I’m now having issues trying to get my Drone installation to use Oauth2 using the latest gitea docker image, and using drone version drone/drone:1.3.1. I’ve created the application and callback in gitea, and created new variables in the docker image for client_id & client_secret.
When logging into drone for the first time, I’m sent to my gitea installation to accept the connection and once I’ve enabled it, I’m redirected to drone with the message of unauthorized_client.
I’ve checked forums repeatedly but not managed to get anything that works yet, Any help would be appreciated
All of these keys and IDs and whatnot won’t be relevant by the time this is posted so I don’t view them as a security risk. That key it can’t exchange isn’t anything I’ve specified, so I’m guessing it’s something else generated during the oAuth sequence. I know Gitea has recently changed how it does some oAuth stuff. Wondering if this is a straight-up bug in Drone.
Success! It turned out that my client secret had an equals sign at the end, and the parser I was using to read it in was stripping that last equals. When the secret was passed back to Gitea, it didn’t match and I got the unauthorized_client error.
@bajmhunter Check your DRONE_GITEA_CLIENT_ID and DRONE_GITEA_CLIENT_SECRET values being passed to the Drone Docker instance. Ensure that they exactly match what’s in your Gitea control panel for the Drone application.
I’ve had a look and seems that’s exactly whats happening on my end too. @GregJPreece how did you manage to set it to accept the equals sign at the end of the secret? Or is it easiest to regenerate until you receive one without the equals?

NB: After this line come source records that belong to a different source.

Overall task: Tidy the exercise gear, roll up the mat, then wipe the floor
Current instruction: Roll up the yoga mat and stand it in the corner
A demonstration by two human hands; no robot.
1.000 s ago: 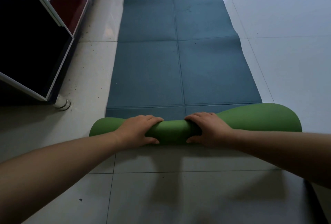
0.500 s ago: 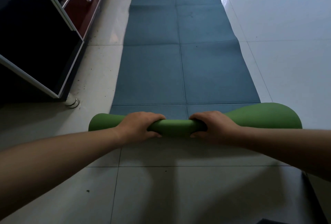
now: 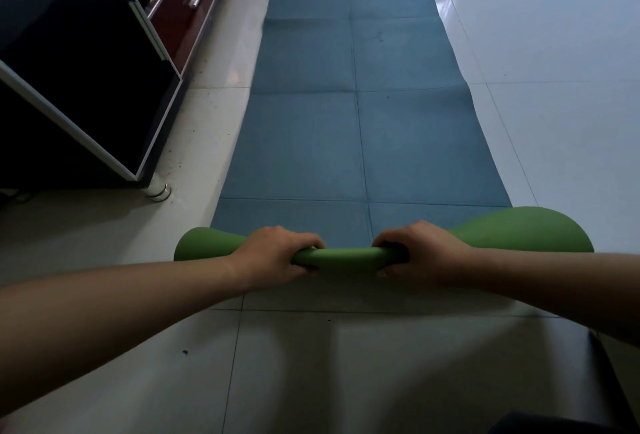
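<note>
A long exercise mat (image 3: 356, 121) lies flat on the tiled floor, blue on top and stretching away from me. Its near end is curled into a green roll (image 3: 341, 255) lying across the mat, tight in the middle and looser at both ends. My left hand (image 3: 275, 253) is shut on the roll left of its middle. My right hand (image 3: 415, 253) is shut on it right of the middle. Both sets of fingers wrap over the top of the roll, thumbs on the near side.
A dark cabinet (image 3: 79, 80) with a white frame and a short metal foot (image 3: 157, 189) stands to the left of the mat. Reddish drawers (image 3: 188, 0) with handles run behind it. Pale floor tiles (image 3: 554, 69) lie to the right and in front of me.
Both hands have closed tighter on the roll, squeezing its middle thinner. The roll has turned slightly further onto the blue mat, and the view has shifted forward.
</note>
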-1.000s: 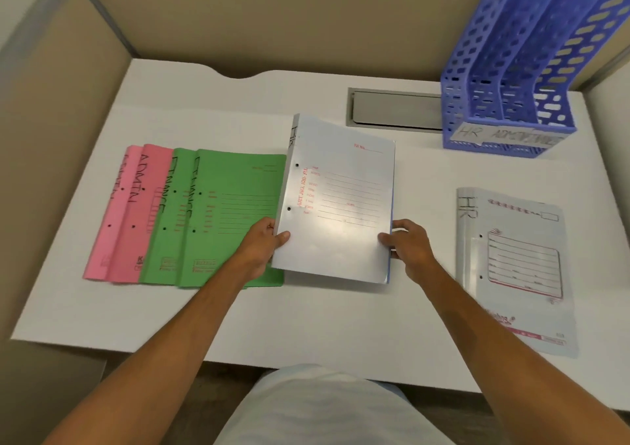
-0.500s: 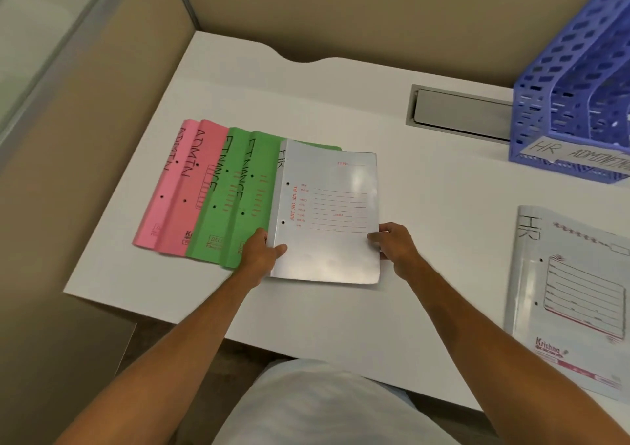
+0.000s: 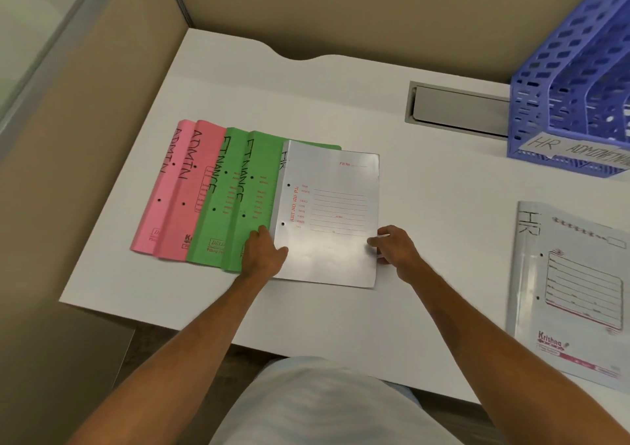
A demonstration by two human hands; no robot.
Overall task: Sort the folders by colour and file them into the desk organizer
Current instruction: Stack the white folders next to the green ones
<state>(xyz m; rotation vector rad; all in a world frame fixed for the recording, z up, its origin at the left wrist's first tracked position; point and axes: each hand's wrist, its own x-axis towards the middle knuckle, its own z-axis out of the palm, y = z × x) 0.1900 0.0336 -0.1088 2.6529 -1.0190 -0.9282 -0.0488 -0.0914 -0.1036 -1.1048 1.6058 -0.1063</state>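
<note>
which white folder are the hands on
The middle white folder, overlapping the green folders, held by the left hand and right hand; the far-right white folder lies untouched.

The grey folder point(image 3: 327, 219) has a smooth, glossy skin, plastic by the look, with a bright patch of glare on its near half. Left of it, the pink folders point(image 3: 170, 213) and green folders point(image 3: 218, 230) are matt card. Right of it, the second grey folder point(image 3: 572, 250) looks likewise smooth and faintly shiny. Beyond it to the right, the organizer point(image 3: 559, 80) is perforated blue plastic with a paper label point(image 3: 576, 146). The surface point(image 3: 426, 185) under it is smooth, matt white.
</note>
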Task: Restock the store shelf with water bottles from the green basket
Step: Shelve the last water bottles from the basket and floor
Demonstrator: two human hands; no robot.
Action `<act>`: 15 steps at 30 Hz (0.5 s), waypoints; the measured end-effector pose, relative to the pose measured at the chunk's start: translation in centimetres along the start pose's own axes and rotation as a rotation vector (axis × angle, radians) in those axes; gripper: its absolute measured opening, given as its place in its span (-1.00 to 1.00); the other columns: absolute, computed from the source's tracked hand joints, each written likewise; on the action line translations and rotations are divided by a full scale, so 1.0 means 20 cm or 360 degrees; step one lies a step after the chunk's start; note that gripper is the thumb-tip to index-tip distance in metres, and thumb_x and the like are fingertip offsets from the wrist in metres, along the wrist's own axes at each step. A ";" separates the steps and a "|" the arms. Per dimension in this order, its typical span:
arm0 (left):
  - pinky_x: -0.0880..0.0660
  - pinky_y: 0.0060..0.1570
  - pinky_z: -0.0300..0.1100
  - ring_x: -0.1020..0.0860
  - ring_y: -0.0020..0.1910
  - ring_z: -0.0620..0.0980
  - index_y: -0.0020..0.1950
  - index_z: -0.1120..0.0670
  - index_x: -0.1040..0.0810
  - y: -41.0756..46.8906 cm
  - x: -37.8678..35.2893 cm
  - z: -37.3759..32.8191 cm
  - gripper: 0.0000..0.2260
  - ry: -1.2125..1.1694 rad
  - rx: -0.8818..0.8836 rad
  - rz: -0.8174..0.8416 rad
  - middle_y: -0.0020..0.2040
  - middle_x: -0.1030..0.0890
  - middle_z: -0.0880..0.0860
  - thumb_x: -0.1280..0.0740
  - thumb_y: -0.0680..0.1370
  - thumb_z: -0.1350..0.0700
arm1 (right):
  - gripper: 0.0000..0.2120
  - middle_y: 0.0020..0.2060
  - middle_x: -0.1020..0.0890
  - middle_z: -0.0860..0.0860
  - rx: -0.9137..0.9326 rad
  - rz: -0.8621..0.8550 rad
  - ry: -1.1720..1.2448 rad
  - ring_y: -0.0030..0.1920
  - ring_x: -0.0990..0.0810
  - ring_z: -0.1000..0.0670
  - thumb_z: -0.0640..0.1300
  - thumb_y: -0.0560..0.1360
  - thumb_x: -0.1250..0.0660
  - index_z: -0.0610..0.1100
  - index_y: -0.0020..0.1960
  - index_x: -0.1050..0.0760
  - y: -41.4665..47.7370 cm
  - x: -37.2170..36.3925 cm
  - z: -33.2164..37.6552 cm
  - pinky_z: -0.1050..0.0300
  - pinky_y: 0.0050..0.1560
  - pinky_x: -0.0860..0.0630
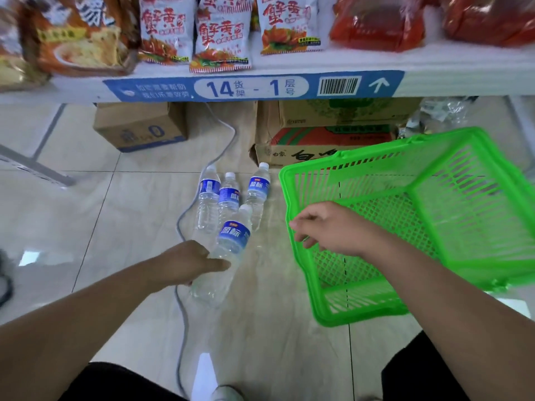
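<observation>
Bottle (pixel 231 247) clear, blue-labelled, cap at twelve o'clock, gripped low by left hand (pixel 185 263). At three o'clock, right hand (pixel 327 230) loosely curled, empty, above basket (pixel 347 160) rim.

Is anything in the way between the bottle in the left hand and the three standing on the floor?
Nothing visible. The left hand grips the bottle in front of the three standing bottles; a grey cable lies on the floor to their left, and the green basket sits off right.

Glossy beige floor tiles (pixel 86 212) with pale glare, cardboard boxes (pixel 139 125), grey cable (pixel 178 227)
</observation>
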State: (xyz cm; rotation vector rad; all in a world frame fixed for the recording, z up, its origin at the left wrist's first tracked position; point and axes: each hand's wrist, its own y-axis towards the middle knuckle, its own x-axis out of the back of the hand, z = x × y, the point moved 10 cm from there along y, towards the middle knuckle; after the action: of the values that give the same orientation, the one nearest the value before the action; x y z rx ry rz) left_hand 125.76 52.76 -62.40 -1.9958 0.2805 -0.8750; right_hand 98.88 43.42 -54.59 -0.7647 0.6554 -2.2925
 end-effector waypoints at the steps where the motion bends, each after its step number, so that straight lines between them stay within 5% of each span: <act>1: -0.41 -0.27 -0.17 -0.48 -0.36 -0.01 -0.28 0.10 -0.48 -0.09 0.04 -0.05 -0.51 0.0033 -0.0038 -0.0056 -0.35 -0.48 0.04 -0.56 0.34 -0.29 | -0.73 -0.03 -0.74 -0.02 -0.0019 0.0026 0.0103 -0.06 -0.74 -0.03 0.10 0.61 -0.31 -0.09 0.07 -0.60 0.00 -0.03 0.01 -0.03 0.02 -0.63; 4: -0.34 -0.25 -0.12 -0.42 -0.39 -0.07 -0.34 0.06 -0.38 -0.37 0.14 -0.21 -0.49 0.0181 -0.0183 -0.0283 -0.39 -0.42 -0.03 -0.51 0.39 -0.30 | -0.65 0.04 -0.71 -0.15 -0.0018 0.0079 0.0369 -0.06 -0.72 -0.05 0.16 0.61 -0.29 -0.13 0.09 -0.57 -0.04 -0.14 0.13 0.02 -0.03 -0.63; 10: -0.48 -0.26 -0.23 -0.58 -0.32 -0.23 -0.15 -0.07 -0.64 -0.75 0.13 -0.55 -0.73 0.0076 -0.0562 -0.0454 -0.23 -0.65 -0.15 -0.50 0.43 -0.25 | -0.57 -0.09 -0.73 -0.08 -0.0055 -0.0110 0.1018 -0.16 -0.74 -0.11 0.26 0.53 -0.34 -0.10 0.09 -0.55 -0.17 -0.07 0.34 -0.07 -0.16 -0.70; 15: -0.56 -0.18 -0.09 -0.60 -0.30 -0.19 -0.05 -0.17 -0.67 -0.99 0.19 -0.84 -0.71 -0.0119 -0.0777 -0.0580 -0.20 -0.67 -0.13 -0.48 0.37 -0.32 | -0.76 -0.16 -0.73 0.02 0.0156 -0.0399 0.1114 -0.24 -0.72 -0.02 0.16 0.55 -0.37 0.00 0.04 -0.58 -0.41 0.25 0.49 0.00 -0.27 -0.65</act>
State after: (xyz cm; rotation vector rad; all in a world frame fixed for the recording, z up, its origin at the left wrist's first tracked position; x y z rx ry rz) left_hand 114.44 50.89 -38.87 -2.5830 0.0896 -1.0245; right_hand 98.82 43.08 -40.75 0.0355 0.7659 -2.8100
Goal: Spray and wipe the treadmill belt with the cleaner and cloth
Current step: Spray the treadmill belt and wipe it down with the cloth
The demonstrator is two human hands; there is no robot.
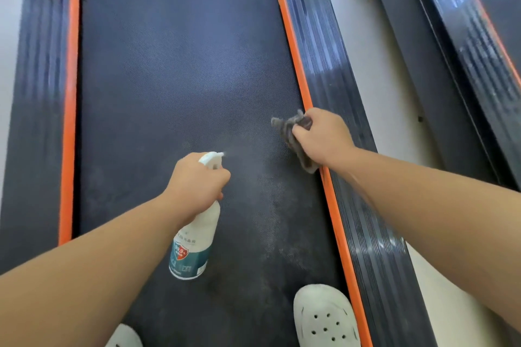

However, I do not think this is a good approach in the long run. Aside from from not being very Docker-y, this leaves secrets lying around in a props file that then has to be managed, and also passes them in as container env variables, which is a bit of a security issue. This was just what I was using for my initial experience. I am in the process of transferring the Bash script into a docker-compose.yml file, and handing the Gitea credentials to the Drone container via Docker Secrets. I think once I have it running, it’s likely to turn into a blog post. Perhaps @bradrydzewski would find that useful for the tutorial series they’re looking to create?
Thanks for that, I’ve checked but when its parsed into the docker start script its parsing successfully. I mis-understood and thought it was a parse issue when it was connecting to the gitea instance.
I currently use unRaid as my docker host, and on each one after examining the logs and boot sequences, both are loading any required parameters and variables in exactly as they should.
But for some reason, Ive just gone and built a new server and have started Gitea & Drone from scratch but still seem to get the issue. Although now I cant seem to find any major issues in the log, but still detected as an unauthorized client
Is there any way to use the old auth method, rather than the oauth2?
While I have no current new way to point you on debugging that, I would highly recommend staying the course with oAuth2, rather than attempting to use raw creds.